Drummond Company seeks relief from Alabama Supreme Court to which it clearly is not entitled

Drummond Coal
 

The Alabama Supreme Court should need about 30 seconds (at most) to deny Drummond Company's emergency petition for a writ of mandamus, seeking to overturn the trial court's denial of a motion to dismiss in David Roberson's $75-million fraud lawsuit.

That's because the court long has held a writ of mandamus is an improper vehicle for review on denial of a motion to dismiss or a motion for summary judgment. Why that holding? The simple principle is this: In most cases, a post-trial appeal will be available to the aggrieved party -- as it will be for Drummond in the Roberson case -- and that is the proper remedy.

We don't have an exact number of appellate cases that cite this rule, but it appears to be dozens. Burt Newsome, attorney for Roberson and his wife Anna, cites five of them in a motion to dismiss the mandamus petition filed yesterday. (The Roberson motion and Circuit Judge Tamara Harris Johnson's denial of Drummond's motion to stay discovery in the trial court are embedded at the end of this post.) From the Roberson motion to dismiss:

The issues Drummond raises in its mandamus petition have previously been held by the Alabama Supreme Court to be not reviewable by mandamus. In Ex Parte Sanderson, 263 So. 3d 681 (Ala., 2018) -- cited by Drummond in its mandamus petition -- the court refused to review the case and said, "The denial of a motion to dismiss or a motion for summary judgment generally is not reviewable by a petition for writ of mandamus, subject to certain narrow exceptions . . . " (These narrow exceptions include things like lack of subject-matter jurisdiction by the trial court, which are not at issue in this case.) Drummond cites no cases holding that its defenses based on collateral estoppel, the Hinkle rule or the plaintiffs' alleged failure to state a claim are reviewable by mandamus.

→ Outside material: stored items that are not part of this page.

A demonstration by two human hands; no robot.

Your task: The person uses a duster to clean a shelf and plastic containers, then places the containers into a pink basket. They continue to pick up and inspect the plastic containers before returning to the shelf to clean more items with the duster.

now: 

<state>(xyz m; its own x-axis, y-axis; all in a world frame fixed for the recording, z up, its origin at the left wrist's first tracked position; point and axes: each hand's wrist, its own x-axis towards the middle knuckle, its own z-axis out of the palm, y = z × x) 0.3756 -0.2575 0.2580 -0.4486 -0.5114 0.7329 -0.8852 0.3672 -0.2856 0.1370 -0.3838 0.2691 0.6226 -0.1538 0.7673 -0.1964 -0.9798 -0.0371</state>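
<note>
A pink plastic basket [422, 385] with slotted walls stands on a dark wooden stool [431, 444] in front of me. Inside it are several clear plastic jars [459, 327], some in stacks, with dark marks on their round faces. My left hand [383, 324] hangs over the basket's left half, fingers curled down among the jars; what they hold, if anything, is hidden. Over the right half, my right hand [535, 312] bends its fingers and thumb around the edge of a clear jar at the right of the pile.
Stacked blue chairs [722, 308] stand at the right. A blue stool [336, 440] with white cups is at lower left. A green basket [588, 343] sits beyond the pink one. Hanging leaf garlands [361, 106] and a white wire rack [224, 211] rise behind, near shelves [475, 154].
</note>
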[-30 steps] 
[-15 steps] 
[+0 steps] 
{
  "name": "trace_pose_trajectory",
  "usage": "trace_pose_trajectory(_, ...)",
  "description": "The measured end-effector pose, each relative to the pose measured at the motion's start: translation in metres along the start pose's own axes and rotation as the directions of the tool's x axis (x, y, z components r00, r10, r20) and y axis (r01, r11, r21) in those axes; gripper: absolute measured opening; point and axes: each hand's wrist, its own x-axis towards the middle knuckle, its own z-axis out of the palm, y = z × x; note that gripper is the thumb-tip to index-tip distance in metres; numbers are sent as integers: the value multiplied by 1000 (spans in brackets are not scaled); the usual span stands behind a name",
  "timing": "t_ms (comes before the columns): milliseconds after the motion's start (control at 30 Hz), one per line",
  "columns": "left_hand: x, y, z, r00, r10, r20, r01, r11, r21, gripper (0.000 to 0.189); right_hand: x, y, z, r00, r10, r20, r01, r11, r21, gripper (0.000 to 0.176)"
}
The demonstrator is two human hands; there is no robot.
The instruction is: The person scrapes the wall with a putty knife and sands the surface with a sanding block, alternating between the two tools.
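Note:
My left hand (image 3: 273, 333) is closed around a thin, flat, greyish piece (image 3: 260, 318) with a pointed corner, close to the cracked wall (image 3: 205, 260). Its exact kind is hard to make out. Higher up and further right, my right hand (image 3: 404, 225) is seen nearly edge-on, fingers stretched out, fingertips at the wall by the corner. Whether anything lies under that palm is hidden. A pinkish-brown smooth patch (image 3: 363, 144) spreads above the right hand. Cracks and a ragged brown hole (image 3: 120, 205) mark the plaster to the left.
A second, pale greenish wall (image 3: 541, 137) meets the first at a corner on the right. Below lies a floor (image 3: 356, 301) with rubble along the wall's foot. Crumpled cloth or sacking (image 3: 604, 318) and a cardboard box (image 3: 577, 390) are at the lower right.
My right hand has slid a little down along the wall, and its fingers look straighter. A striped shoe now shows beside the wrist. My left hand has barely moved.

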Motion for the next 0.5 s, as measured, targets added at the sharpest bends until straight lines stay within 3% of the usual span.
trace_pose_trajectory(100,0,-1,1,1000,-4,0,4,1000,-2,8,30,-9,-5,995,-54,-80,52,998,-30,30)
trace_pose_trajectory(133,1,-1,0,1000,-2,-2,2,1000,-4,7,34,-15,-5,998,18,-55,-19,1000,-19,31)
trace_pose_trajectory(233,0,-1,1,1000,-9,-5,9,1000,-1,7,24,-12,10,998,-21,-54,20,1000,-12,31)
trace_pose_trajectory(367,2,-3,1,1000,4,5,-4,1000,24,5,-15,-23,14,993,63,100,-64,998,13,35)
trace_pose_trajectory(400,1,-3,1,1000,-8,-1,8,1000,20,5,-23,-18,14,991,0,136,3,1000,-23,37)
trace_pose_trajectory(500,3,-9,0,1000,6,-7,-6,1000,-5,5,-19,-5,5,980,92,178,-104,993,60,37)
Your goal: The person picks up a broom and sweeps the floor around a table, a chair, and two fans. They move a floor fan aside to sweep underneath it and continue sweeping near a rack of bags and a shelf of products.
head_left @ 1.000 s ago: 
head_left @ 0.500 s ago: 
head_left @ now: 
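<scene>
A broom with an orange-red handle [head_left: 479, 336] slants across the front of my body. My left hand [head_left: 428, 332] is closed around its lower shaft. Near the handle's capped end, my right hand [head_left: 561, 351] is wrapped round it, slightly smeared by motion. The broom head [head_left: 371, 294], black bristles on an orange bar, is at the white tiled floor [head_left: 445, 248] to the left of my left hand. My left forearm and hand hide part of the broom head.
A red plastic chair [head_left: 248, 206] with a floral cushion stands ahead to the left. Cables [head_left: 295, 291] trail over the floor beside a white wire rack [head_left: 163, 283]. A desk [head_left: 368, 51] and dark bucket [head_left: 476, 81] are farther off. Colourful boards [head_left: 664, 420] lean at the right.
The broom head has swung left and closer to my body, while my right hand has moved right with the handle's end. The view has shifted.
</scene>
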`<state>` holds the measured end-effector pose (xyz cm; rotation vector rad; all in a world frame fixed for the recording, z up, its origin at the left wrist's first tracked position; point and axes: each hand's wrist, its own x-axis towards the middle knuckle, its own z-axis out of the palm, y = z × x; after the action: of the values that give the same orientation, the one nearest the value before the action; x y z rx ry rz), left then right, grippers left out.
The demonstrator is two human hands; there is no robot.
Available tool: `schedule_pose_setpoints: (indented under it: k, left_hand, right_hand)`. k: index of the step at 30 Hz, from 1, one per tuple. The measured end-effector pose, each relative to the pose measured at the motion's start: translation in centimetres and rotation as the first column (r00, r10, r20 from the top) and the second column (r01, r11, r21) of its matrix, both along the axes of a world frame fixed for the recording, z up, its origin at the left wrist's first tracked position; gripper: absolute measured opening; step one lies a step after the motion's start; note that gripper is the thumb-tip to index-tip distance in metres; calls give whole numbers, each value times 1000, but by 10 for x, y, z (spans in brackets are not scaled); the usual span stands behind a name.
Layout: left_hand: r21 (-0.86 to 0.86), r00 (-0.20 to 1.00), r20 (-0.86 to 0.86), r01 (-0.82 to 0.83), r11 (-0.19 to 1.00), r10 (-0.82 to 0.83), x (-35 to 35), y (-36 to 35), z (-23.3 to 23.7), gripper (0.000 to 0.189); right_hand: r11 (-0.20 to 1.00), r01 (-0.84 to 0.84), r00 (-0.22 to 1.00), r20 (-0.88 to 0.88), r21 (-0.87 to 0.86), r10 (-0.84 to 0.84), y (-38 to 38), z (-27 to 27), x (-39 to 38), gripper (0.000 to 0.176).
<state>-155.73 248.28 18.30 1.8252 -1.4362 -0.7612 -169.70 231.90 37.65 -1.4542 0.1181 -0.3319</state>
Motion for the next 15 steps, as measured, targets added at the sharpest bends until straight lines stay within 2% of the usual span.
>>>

In Ex Parte Nautilus Insurance Company, 260 So. 3d 823 (Ala, 2018), this honorable court stated:

Initially, LFC argues that it was entitled to a dismissal of Precision's claims under Rule 12(b)(6) because, LFC says, those claims fail to state a claim upon which relief can be granted. However, the denial of a motion to dismiss based upon Rule 12(b)(6) is not reviewable by petition for a writ of mandamus. Ex Parte Kohlberg, Kravis Roberts and Co., L.P., 78 So. 3d 959 (Ala., 2011). Any alleged error in the [trial] court's decision to deny the motion to dimiss for failure to state a claim . . . can be adequately remedied by appeal. . . . Accordingly, we do not address LFC's arguments in this regard. 

Why is Drummond seeking a remedy to which it clearly is not entitled? We can only guess, but it appears the company is desperate to avoid discovery.

As for Judge Johnson's order denying Drummond's request for a stay of discovery in the trial court, she writes:

The court file reflects . . . Defendant Drummond has requested and received, in part, discovery from plaintiffs. Yet now, the Defendant Drummond is asking for a stay on discovery requested to be produced by defendant. In other words, Defendant Drummond has participated in the discovery process, as long as it was requesting and receiving discovery; yet, it now asks this court for a stay in the entire discovery process, once discovery is being requested from it. . . .This Court did not provide defendant with the relief sought, to wit: an emergency stay of discovery, as the court finds that the defendant had already begun the discovery process, the requested stay was no longer justified as an emergency.